# What you have to do:
Line count for the string "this" in the records below: report that figure and nothing else.

# Data records:
[Start of section]

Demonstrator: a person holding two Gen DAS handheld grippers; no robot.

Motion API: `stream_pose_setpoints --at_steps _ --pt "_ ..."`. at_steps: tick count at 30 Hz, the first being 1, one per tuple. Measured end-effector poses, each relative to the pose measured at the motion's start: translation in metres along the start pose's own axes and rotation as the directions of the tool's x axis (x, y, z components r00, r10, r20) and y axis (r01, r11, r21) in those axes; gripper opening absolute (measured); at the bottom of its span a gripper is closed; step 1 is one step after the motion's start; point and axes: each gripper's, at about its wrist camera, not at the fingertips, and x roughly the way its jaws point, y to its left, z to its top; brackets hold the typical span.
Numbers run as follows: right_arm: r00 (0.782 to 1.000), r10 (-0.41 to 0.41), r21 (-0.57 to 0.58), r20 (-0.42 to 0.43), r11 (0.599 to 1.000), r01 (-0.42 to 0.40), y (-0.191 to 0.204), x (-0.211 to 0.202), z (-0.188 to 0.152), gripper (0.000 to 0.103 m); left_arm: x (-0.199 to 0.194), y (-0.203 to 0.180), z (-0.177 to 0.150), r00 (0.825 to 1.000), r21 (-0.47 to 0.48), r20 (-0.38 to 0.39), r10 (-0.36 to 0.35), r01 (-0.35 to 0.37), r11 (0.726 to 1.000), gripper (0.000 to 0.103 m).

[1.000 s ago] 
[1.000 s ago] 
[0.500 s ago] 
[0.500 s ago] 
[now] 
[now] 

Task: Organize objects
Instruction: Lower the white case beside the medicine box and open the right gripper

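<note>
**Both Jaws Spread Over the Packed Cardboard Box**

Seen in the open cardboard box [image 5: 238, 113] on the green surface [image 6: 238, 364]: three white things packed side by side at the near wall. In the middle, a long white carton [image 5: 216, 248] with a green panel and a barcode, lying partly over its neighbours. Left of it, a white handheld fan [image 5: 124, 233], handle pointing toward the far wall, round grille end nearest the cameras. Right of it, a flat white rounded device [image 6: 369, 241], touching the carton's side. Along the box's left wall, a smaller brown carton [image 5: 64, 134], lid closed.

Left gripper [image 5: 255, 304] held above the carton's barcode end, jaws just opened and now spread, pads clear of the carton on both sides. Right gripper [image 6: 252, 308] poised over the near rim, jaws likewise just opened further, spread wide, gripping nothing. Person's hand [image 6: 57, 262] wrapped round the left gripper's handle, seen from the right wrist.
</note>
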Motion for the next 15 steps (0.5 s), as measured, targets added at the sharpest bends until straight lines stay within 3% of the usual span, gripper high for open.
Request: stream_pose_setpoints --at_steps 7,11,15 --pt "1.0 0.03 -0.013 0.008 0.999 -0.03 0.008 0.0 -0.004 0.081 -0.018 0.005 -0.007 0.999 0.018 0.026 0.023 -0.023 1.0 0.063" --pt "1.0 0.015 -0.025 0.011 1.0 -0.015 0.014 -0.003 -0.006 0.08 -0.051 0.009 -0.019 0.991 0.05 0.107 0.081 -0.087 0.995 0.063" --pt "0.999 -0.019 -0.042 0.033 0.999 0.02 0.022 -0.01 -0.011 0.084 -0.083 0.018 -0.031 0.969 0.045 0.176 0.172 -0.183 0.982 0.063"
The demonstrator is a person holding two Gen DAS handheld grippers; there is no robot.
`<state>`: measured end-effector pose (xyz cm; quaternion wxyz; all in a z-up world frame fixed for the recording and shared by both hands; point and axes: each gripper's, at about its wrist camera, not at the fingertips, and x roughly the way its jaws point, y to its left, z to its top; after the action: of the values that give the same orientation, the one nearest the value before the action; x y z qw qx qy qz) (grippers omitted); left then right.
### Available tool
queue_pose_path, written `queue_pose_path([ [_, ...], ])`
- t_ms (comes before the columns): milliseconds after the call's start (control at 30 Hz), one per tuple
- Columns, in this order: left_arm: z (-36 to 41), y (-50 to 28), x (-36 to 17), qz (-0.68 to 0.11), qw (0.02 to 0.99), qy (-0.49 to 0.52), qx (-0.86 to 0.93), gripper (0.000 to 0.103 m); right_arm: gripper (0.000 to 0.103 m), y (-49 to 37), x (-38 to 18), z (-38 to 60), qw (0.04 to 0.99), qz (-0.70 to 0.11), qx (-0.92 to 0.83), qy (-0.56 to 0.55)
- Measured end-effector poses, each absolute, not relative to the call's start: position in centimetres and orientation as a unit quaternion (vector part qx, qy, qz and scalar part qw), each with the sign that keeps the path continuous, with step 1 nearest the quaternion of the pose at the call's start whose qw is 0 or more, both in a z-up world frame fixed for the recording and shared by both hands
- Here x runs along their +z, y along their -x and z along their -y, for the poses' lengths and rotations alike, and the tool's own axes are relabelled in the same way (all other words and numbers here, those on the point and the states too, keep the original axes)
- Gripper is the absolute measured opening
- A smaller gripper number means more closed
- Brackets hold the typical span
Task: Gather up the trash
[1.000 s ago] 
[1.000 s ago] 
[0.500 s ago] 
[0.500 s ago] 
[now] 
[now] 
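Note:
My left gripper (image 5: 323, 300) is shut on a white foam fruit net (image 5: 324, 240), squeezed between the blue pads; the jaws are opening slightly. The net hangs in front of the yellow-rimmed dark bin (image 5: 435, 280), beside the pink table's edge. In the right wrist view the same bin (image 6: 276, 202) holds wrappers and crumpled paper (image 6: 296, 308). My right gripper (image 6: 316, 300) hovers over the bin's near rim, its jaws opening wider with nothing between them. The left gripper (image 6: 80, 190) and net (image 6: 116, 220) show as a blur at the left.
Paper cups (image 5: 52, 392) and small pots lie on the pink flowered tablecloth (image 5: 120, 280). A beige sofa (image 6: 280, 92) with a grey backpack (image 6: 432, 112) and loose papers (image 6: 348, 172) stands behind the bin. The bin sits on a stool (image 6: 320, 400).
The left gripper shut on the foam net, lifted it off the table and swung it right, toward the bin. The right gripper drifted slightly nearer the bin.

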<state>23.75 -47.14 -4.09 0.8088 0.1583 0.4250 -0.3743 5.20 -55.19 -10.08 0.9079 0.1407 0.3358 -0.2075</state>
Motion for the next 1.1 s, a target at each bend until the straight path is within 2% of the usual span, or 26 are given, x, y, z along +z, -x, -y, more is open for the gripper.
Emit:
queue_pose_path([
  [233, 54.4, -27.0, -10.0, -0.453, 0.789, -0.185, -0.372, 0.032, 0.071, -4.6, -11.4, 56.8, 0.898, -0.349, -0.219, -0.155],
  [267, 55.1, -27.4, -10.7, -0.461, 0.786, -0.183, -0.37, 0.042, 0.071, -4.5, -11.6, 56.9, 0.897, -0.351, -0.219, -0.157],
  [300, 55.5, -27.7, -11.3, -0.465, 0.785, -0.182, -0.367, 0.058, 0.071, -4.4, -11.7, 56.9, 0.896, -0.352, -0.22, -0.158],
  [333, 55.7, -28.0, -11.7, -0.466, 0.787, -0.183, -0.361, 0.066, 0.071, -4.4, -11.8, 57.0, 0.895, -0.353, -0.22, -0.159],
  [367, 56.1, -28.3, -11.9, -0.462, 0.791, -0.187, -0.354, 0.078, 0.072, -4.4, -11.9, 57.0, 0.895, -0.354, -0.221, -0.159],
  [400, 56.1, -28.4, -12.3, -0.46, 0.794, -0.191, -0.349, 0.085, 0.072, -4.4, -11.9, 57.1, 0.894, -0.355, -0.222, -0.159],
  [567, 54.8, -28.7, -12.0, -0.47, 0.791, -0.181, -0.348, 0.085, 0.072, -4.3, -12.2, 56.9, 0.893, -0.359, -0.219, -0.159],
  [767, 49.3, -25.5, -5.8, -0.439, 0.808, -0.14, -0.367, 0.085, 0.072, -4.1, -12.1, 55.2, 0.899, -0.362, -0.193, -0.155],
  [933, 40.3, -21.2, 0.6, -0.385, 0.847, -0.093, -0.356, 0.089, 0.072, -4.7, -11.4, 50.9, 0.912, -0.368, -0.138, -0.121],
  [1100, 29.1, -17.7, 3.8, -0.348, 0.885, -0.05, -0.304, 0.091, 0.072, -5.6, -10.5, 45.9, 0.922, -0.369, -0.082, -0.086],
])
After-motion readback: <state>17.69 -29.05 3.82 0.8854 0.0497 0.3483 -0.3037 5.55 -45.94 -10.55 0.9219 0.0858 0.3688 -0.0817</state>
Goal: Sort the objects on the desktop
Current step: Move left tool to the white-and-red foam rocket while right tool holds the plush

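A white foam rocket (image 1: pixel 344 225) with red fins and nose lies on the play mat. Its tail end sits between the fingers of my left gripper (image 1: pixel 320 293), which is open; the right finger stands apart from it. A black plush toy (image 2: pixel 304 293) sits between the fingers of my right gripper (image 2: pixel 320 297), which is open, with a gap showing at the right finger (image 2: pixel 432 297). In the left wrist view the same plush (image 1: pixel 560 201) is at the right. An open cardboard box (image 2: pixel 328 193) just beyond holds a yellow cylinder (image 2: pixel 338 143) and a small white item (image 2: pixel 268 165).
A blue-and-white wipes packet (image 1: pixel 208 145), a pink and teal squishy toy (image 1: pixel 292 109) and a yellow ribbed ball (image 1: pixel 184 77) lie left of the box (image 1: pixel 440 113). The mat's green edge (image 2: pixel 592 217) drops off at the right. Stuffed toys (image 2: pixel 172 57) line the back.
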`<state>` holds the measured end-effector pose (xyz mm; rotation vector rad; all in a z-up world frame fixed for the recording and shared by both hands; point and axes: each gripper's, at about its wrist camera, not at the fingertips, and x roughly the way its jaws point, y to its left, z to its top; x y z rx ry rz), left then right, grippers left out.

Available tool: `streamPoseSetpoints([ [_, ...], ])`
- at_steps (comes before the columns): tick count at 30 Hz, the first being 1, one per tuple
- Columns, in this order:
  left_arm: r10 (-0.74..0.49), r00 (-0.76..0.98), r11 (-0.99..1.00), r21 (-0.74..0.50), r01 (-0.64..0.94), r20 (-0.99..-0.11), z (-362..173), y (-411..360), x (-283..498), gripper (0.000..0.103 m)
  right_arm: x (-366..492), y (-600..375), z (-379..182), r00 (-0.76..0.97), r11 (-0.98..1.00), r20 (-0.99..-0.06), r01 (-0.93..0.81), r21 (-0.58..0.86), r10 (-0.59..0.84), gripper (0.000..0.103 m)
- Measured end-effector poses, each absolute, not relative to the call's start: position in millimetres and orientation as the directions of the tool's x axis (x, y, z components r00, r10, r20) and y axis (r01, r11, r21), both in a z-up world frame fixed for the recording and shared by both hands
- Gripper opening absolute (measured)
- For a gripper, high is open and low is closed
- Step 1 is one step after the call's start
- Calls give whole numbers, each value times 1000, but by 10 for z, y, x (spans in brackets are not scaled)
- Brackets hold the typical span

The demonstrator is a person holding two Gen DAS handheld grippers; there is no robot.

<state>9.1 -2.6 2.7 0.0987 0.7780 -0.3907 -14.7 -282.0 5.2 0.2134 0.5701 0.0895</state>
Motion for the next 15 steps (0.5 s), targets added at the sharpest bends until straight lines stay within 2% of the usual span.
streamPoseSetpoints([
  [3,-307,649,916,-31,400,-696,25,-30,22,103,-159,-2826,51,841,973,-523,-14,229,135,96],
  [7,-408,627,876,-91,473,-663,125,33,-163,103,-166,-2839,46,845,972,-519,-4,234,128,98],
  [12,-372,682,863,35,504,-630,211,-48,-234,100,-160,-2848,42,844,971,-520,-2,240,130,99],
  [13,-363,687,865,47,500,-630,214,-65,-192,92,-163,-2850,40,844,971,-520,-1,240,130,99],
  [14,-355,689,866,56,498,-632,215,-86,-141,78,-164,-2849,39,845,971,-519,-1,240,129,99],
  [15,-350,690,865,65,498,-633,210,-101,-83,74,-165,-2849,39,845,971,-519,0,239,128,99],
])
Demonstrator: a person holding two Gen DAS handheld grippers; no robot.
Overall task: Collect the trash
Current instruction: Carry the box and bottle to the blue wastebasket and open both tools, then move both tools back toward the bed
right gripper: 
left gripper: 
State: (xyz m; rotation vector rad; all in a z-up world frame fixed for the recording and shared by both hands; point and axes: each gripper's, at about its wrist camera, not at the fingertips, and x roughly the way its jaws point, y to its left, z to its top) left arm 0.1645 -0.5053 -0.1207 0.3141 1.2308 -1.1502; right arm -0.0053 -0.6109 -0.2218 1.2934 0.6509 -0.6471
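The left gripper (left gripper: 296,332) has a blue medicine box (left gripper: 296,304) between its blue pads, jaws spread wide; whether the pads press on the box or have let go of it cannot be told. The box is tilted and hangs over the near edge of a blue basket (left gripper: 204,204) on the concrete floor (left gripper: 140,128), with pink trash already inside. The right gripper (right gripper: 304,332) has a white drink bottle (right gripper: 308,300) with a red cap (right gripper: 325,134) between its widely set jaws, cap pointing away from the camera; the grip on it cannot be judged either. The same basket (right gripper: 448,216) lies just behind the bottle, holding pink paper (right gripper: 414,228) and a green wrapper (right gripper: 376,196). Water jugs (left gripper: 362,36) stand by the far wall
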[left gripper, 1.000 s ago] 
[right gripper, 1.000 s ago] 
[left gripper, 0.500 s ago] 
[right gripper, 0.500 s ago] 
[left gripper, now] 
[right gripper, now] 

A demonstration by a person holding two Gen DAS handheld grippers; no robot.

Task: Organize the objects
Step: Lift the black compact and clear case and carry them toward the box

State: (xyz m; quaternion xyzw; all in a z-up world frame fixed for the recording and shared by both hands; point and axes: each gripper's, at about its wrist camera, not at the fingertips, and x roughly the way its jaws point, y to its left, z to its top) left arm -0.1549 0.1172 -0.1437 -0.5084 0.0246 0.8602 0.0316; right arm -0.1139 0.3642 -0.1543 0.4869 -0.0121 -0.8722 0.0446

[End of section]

# Result below:
2